Let us now create some test data, we will use the above training process with different dates to do so:

start = '2017-01-02'
end = '2017-04-25'
sample = web.DataReader('AAPL',"yahoo",start,end)

dollar_change = sample["Adj Close"] - sample["Adj Close"].shift(-1)
dollar_change = dollar_change.apply(lambda i: 0 if float(i) >= 0 else 1 )
labels = dollar_change.values
labels = labels[0:-1]

sample =(sample-sample.mean())/sample.std()
sample = sample.values
sample = sample.reshape(sample.shape[0],1,num_features)
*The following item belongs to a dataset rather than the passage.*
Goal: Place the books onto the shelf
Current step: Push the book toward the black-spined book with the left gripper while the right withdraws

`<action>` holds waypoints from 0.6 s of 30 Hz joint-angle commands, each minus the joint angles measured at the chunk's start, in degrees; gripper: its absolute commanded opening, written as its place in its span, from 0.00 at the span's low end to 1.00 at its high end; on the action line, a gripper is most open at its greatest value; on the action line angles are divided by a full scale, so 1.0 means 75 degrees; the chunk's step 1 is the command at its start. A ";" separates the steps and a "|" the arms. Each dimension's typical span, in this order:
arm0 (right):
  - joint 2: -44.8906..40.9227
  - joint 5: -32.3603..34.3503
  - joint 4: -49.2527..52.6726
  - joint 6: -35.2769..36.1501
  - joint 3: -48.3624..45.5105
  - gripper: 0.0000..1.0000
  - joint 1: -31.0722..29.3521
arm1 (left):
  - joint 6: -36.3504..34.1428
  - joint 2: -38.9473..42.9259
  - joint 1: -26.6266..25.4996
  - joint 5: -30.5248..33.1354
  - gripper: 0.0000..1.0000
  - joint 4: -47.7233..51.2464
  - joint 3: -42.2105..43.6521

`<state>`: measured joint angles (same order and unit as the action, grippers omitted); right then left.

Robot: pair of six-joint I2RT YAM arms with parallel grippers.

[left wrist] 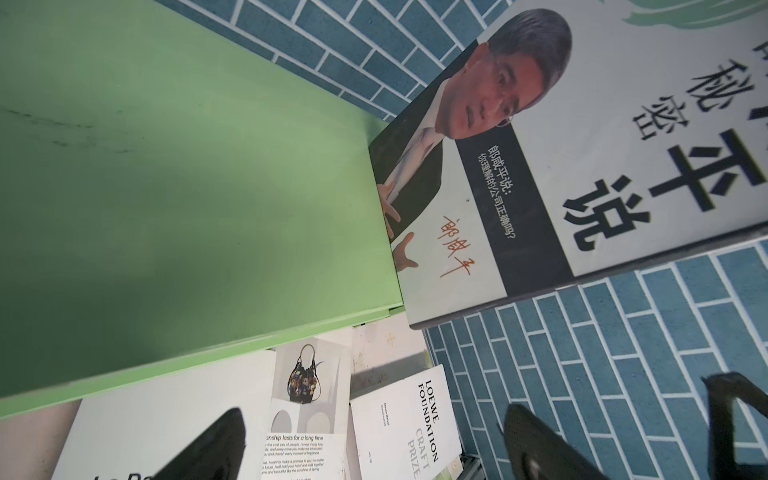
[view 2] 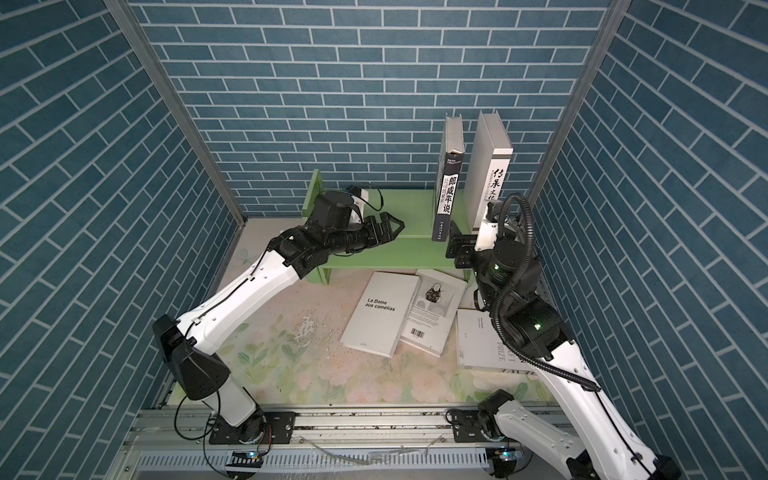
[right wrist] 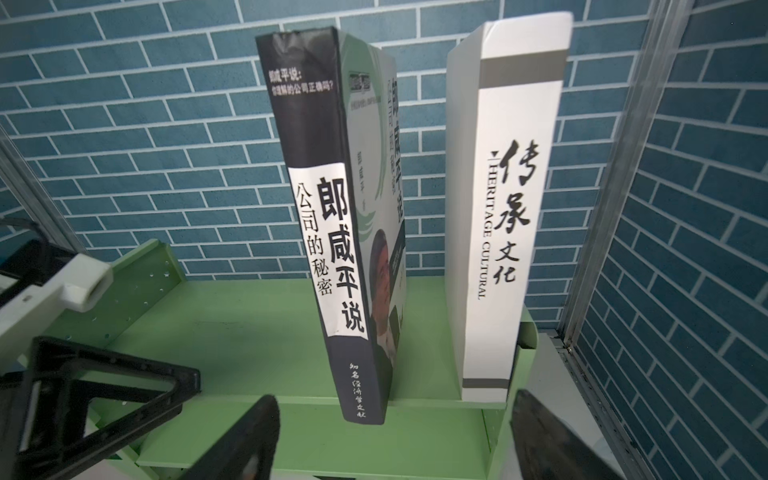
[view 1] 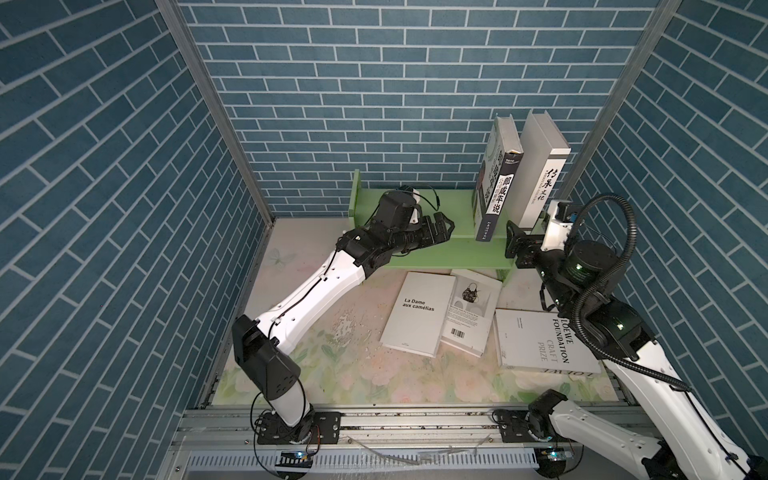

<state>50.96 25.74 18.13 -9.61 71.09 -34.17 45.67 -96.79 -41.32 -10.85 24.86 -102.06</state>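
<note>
left pincer (view 1: 445, 232), right pincer (view 1: 510, 243): wide apart, empty.

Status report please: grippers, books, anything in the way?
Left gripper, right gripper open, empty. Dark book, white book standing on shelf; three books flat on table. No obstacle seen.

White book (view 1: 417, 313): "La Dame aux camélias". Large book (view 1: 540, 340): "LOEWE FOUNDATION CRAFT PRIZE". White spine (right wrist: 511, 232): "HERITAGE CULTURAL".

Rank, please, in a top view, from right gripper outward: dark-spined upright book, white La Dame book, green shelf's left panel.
1. Dark-spined upright book: beside right gripper.
2. White La Dame book: flat in front.
3. Green shelf's left panel: far left.
</note>
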 commanded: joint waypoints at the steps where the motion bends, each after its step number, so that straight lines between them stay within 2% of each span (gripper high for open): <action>1: -0.0188 0.0546 0.0765 -0.0396 0.0012 0.92 0.0030 | -0.0037 -0.0361 -0.0181 0.0167 0.97 -0.0420 -0.0530; 5: -0.0358 0.1023 0.0823 -0.0377 0.0170 0.94 0.0152 | -0.0107 -0.0933 -0.0301 0.0346 0.95 -0.0362 -0.1120; 10: -0.0400 0.1025 0.1380 -0.0547 0.0351 0.96 0.0349 | -0.0152 -0.1432 -0.0432 0.0665 0.95 -0.0497 -0.1688; 18: 0.0057 0.0723 0.1910 -0.0829 0.1076 0.97 0.1433 | 0.0056 -0.2081 -0.0437 0.0908 0.93 -0.0392 -0.2406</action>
<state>50.50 31.59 30.46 -13.72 77.78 -25.82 46.11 -110.56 -44.38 -5.48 22.02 -117.10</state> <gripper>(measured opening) 0.972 0.929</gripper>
sample =(sample-sample.mean())/sample.std()

sample = sample[0:-1]

We can now predict our samples on our model:

preds = model.predict_classes(sample)
preds = preds.flatten()
print("\n",preds)

32/75 [===========>..................] - ETA: 0s
 [0 0 0 0 0 0 0 0 0 0 0 0 0 0 0 0 0 0 0 0 0 1 1 1 1 1 1 1 1 1 1 1 1 1 1 1 1
 1 1 1 1 1 1 1 1 1 1 1 1 1 1 0 1 0 1 1 1 1 0 0 1 1 1 1 0 1 1 1 1 1 1 1 1 1
 1]

Let us now evaluate our accuracy:

acc = accuracy_score(labels,preds)
print(acc)

0.52

We see that our model was accurate 52% of the time. We note that we did not use intersting features or heavily tune our model. Doing so, we could obtain better accuracy.